Mominul 175*, Mushfiqur 92 flatten Sri Lanka

Monitoring Desk

Chittagong (Agencies): Mominul Haque, focused, fluent and scintillating, hoisted Bangladesh to an authoritative position in the Chittagong Test. Having put on a 236-run third-wicket stand with Mushfiqur Rahim, Mominul has not quite batted Sri Lanka out of the game, but the visitors will find it difficult to win from here. Though they struck twice with the second new ball, there is plenty of batting to come from Bangladesh yet, not least from Mominul himself, who was unbeaten on 175 off 203 balls at stumps.

Sri Lanka were occasionally wayward – 20-year-old Lahiru Kumara especially guilty of leaking runs in the morning – but the spinners, largely, were neutered for large periods of the day. This surface is expected to take turn later in the game, but there was little help for the finger spinners once the morning’s moisture had dried up. Herath and Dilruwan Perera bowled 44 overs between them, and gave up 198 runs for only one wicket. Left-arm wristspinner Lakshan Sandakan was the only bowler to gain appreciable turn.

Having come in just after Tamim Iqbal’s breakneck fifty had ended, Mominul was fluent from the outset, placing a sumptuous drive through the covers early in his innings, then hitting a beautiful aerial cut behind the wicket before lunch. Having skipped to 26 off 39 balls by the end of the first session, his pace quickened in the afternoon.

Though never less than assured against the quicks, it was Mominul’s progress against the spinners that was most impressive. Soon after lunch, he struck successive boundaries off Sandakan – the first a handsome lofted off drive, the second a whip over midwicket. As the middle session wore on, even Herath began to ail against Mominul, who eased him wide of mid-on to complete a half-century off 59 balls.

Though runs came at pace, at no stage did Mominul appear rushed. All through day one, he was defined by timing, placement and grace. Though occasionally helped by poor groundfielding – Kumara a particularly sloppy presence in the field – at no stage did Mominul offer a chance. He spent no more than eight balls in the nineties, hitting Sandakan for two more consecutive fours to move to triple figures off the 96th delivery he had faced. Usually an undemonstrative player, Mominul wiped tears and gestured animatedly on this occasion, having been in and out of the Test side over the past year. His hundred was the second-fastest for a Bangladesh batsman, behind Tamim’s 94-ball ton at Lord’s.

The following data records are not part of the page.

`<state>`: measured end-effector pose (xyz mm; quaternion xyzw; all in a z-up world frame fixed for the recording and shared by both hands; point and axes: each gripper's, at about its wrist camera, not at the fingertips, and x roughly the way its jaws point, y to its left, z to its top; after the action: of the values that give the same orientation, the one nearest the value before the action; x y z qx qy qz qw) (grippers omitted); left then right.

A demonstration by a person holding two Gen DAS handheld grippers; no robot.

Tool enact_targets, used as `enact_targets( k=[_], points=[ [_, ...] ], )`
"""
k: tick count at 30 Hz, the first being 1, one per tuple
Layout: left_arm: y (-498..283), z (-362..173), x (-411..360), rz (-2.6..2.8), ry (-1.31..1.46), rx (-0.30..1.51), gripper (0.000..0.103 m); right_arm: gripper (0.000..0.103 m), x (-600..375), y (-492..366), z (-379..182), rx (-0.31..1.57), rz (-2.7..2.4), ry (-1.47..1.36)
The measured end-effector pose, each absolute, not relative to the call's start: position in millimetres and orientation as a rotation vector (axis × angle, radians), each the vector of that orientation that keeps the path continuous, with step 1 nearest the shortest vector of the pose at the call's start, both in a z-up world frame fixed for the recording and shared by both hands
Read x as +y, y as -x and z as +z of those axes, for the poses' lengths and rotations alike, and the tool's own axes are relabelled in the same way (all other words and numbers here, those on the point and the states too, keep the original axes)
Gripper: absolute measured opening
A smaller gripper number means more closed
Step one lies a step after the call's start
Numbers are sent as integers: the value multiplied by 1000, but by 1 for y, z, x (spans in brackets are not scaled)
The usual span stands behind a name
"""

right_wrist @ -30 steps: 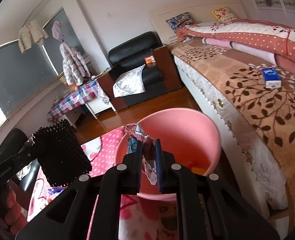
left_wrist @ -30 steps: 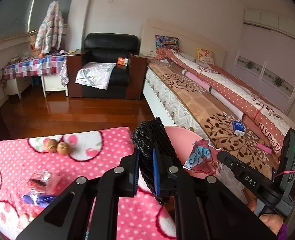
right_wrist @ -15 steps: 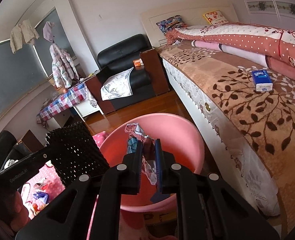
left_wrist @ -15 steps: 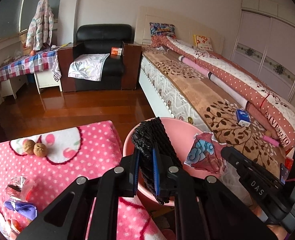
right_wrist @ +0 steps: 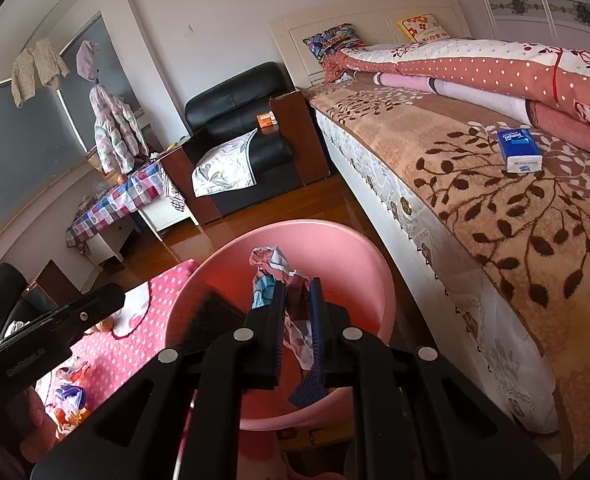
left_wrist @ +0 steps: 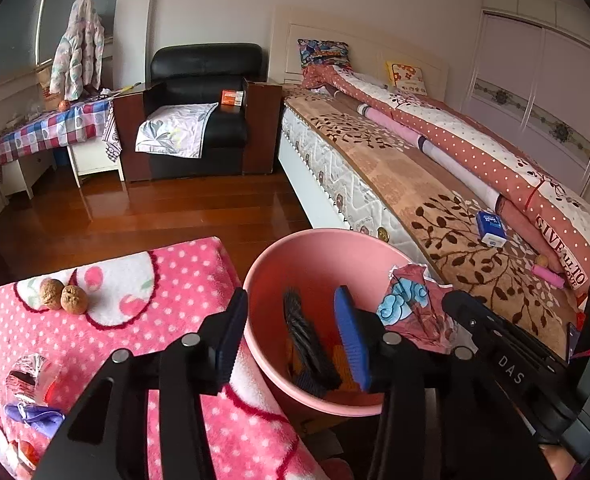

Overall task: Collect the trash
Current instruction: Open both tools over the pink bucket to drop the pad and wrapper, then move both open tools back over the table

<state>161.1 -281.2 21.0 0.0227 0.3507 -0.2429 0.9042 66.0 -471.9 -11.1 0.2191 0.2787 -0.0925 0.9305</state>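
Black mesh foam sleeve, released, lying inside the pink basin between and below the parted pads of the left gripper; long axis running from the near wall toward the basin's far side, one end up, tilted. Jaws of the left gripper just opened, spread wide, no pad touching the sleeve. Crumpled printed wrapper pinched in the right gripper, jaws pressed together on it, held directly above the basin's open mouth; upper end of the wrapper sticking up and away from the fingers, lower end hanging between them. Drop path for the wrapper judged straight down. Right gripper the nearer to the basin's centre. Further wrappers on the pink dotted cloth, beside the basin, left-hand side; two walnuts farther back.
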Motion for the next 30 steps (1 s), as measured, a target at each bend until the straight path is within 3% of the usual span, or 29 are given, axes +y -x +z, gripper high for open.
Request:
enact_targets(
  k=[7, 11, 30],
  points=[
    [-157, 24, -269, -489, -26, 725, 48, 14, -472, -70, -15, 593, -169, -467],
    [-154, 27, -260, -482, -20, 721, 50, 38, -469, -68, -13, 580, -164, -476],
    [-125, 47, -187, -406, 54, 682, 54, 39, -427, -47, 7, 566, -103, -426]
  ],
)
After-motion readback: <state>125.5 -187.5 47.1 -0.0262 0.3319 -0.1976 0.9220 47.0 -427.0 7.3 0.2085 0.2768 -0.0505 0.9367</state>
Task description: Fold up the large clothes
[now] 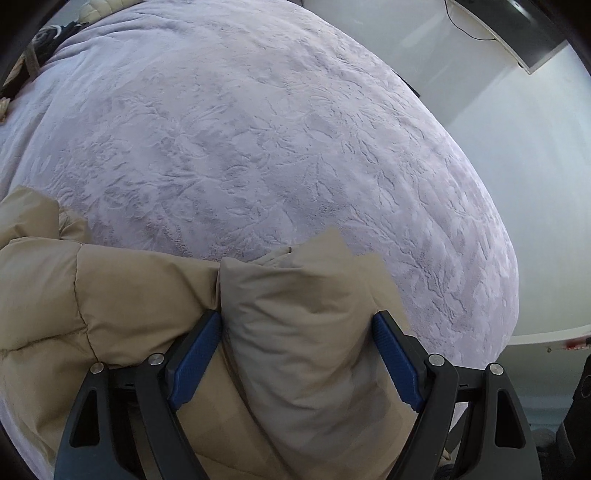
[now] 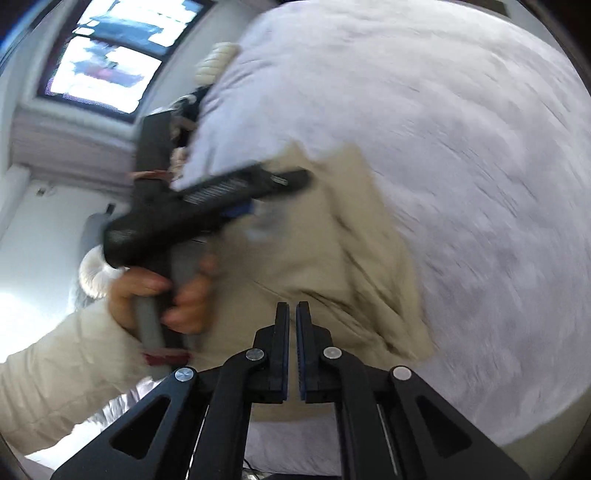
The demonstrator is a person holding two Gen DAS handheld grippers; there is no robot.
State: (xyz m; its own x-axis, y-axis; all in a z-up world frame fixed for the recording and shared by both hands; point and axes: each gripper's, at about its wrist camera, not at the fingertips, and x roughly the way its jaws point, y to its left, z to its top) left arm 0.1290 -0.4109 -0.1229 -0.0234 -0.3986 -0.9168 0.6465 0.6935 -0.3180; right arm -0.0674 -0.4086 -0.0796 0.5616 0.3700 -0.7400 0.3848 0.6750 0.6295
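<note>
A tan puffer jacket (image 1: 110,295) lies on the lilac plush bedspread (image 1: 258,129). My left gripper (image 1: 297,321) has its blue-padded jaws wide apart, closed around a thick puffed fold of the jacket (image 1: 303,314). In the right wrist view, which is motion-blurred, the jacket (image 2: 332,240) lies on the bedspread (image 2: 480,147), and the left gripper (image 2: 236,214) reaches onto it, held by a hand (image 2: 155,295) in a cream sleeve. My right gripper (image 2: 292,306) is shut and empty, above the jacket's near part.
Dark and cream clothes (image 1: 48,40) lie at the bed's far left corner. A white wall and a dark desk edge (image 1: 517,33) are right of the bed. A window (image 2: 107,59) and a pale floor are left in the right wrist view.
</note>
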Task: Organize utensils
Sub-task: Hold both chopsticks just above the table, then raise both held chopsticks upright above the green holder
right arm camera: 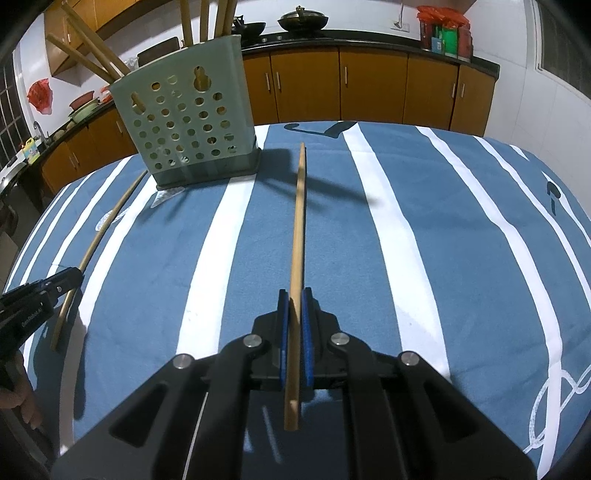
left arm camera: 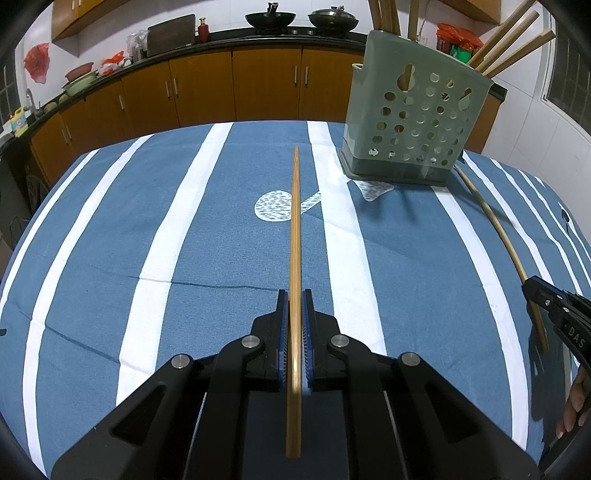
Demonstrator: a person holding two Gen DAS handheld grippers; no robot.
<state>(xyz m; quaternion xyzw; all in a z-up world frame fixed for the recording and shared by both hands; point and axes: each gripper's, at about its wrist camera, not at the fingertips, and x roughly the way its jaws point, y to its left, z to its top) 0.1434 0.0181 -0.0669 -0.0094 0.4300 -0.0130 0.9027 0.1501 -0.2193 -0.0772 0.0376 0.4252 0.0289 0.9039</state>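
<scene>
In the left wrist view my left gripper [left arm camera: 294,297] is shut on a bamboo chopstick [left arm camera: 296,221] that runs straight ahead between the blue pads, over the striped blue tablecloth [left arm camera: 184,240]. A green perforated utensil holder [left arm camera: 413,122] stands at the far right with several chopsticks [left arm camera: 517,40] upright in it. The right gripper [left arm camera: 532,291] shows at the right edge, clamped on a second chopstick [left arm camera: 495,221]. In the right wrist view my right gripper [right arm camera: 294,297] grips that chopstick [right arm camera: 299,221]. The holder [right arm camera: 184,125] is far left, and the left gripper [right arm camera: 72,277] holds its chopstick [right arm camera: 107,225].
Beyond the table's far edge runs a dark kitchen counter [left arm camera: 258,37] over orange cabinets [left arm camera: 207,85], with two woks [left arm camera: 269,16] on it. A person's hand [left arm camera: 574,406] shows at the right edge of the left wrist view. A window [left arm camera: 569,62] is on the right wall.
</scene>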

If his rapid progress in the afternoon befitted a young player proving he belonged at this level, then in the evening Mominul was measured and mature. In response to more defensive fields from Sri Lanka, Mominul settled into a diet of runs into the outfield, though the boundaries were never scarce either. Mushfiqur, who had largely played a supporting act to Mominul in the afternoon, began to assert himself in the third session as well, often favouring the offside when he ventured the more expansive strokes.

His fifty came off 121 balls, but the next 42 runs were faster. By the time Lakmal had Mushfiqur caught behind with the second new ball, the Bangladesh pair had taken their side from a comfortable position to a truly commanding one. That Liton Das was bowled shouldering arms to Lakmal’s next delivery, which jagged in off the surface, will give Sri Lanka mild satisfaction, but their day, nevertheless was dispiriting, virtually from start to finish.

Tamim had hit successive fours in the second over of the day, and that salvo did not relent, as he progressed to a 46-ball half century. His opening partner Imrul Kayes perhaps should have been out in the sixth over, however. His miscued hook off Kumara hung long in the air, but Lakmal ran a poor line towards it at the fine leg fence, and failed to even attempt the catch.

Tamim was bowled by a beautifully flighted Perera delivery that wriggled between his bat and pad. Kayes batted well with Mominul after Tamim’s departure, but failed to read a Sandakan googly that struck him on the pad. Projections showed that that ball would have passed over the stumps however; Kayes would have been reprieved had he reviewed.